At the same time, Mr Abbott said the lack of a documented strategy, or a strategy that was overly vague, could also trigger a breach of the SIS Act, as indicated by the ATO’s recent warnings that trustees were obligated to have a valid and considered strategy document in place.

“There is a provision in the legislation that the trustee can recover funds from any person who has been in breach of the investment strategy rules, so if the accountant is advising the trustee on compliance and they don’t look at the investment strategy, that is where I believe there is a legal action for the accountant,” he said.

“To put zero to 100 per cent [weightings] on all assets is not an investment strategy, so any transaction undertaken in a fund that has that type of strategy is in breach because there is technically no investment strategy, which is again where the accountant could get caught.”

Mr Abbott said the risk of civil cases against SMSF service providers for SIS Act breaches in this respect was more likely than any action around the advice given, as investment strategies were not technically classified as a financial product.

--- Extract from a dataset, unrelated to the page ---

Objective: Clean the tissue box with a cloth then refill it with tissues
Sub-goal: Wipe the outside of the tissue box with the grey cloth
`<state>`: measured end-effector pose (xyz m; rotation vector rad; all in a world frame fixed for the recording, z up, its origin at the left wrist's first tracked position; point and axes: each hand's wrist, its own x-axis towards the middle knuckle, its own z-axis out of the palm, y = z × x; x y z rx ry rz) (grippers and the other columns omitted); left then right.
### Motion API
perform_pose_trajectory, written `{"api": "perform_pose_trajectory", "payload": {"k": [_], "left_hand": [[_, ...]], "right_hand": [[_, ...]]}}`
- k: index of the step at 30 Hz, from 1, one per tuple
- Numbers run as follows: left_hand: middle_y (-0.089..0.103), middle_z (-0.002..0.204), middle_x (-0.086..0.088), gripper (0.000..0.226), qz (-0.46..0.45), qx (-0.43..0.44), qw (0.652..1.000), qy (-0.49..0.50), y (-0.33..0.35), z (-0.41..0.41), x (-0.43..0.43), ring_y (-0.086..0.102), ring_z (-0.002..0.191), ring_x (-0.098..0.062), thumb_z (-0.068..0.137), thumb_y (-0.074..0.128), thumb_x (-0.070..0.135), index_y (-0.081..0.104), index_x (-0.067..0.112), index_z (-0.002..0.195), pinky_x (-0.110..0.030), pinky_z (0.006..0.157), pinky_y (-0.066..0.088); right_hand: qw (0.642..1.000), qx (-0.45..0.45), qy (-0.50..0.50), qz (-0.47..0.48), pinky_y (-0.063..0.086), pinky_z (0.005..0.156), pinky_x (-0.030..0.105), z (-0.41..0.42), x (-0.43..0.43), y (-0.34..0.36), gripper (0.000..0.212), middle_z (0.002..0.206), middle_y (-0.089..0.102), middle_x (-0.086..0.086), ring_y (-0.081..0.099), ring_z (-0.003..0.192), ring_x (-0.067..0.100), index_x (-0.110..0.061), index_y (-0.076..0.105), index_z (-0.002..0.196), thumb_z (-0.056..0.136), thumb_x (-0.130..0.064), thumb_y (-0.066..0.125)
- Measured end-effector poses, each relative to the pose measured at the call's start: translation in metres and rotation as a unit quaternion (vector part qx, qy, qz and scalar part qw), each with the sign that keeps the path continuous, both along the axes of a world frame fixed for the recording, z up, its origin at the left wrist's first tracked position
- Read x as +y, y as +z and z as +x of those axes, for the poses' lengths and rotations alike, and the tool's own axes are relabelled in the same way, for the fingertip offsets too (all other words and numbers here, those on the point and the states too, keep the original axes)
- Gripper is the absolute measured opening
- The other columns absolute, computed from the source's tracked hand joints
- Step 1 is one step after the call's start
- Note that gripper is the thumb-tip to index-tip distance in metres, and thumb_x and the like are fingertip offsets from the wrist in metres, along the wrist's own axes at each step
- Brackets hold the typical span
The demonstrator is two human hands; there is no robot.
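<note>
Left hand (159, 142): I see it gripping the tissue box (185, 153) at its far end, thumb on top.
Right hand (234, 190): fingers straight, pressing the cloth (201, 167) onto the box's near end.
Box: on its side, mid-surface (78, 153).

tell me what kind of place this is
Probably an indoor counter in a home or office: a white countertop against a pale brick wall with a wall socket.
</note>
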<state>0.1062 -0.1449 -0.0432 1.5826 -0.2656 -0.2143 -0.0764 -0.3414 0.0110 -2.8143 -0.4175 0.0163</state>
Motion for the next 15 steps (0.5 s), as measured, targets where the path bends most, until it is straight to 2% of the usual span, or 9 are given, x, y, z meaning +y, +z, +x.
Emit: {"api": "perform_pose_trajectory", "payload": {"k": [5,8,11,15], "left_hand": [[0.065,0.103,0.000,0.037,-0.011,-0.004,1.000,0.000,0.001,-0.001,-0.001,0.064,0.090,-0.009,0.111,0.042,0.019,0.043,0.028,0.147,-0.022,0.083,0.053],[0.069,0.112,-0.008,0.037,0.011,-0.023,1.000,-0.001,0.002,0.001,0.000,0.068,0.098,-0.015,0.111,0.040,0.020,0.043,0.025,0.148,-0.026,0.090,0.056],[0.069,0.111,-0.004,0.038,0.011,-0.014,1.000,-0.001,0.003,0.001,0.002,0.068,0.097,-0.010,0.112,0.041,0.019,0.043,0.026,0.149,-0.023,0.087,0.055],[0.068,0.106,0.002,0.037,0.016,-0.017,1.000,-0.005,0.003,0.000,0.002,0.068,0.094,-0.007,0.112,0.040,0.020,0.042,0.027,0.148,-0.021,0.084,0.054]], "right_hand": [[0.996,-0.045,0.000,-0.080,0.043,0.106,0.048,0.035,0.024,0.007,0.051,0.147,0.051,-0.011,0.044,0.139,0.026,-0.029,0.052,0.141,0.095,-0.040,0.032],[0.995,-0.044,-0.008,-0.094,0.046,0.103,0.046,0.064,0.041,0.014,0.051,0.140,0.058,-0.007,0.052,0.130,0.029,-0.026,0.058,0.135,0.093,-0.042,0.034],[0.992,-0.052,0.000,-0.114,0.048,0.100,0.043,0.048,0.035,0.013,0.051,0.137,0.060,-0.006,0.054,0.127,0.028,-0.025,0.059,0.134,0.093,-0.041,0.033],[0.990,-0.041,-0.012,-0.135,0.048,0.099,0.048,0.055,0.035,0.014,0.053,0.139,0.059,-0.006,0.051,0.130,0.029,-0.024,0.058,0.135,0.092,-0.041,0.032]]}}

“There is nowhere in the Corporations Act where advising a trustee on an investment strategy is remotely considered to be a financial product, unless the accountant goes to the next level and tells the client what to invest in,” he said.

“I don’t think you’d have any standing because there is no underlying product, and in order to go to AFCA, you have to have a complaint in relation to a financial product.”

Mr Abbott advised that if accountants wished to leave a client to sort out their own investment strategy, they have the client sign a letter indemnifying them against any legal action if the client failed to fill the strategy out correctly.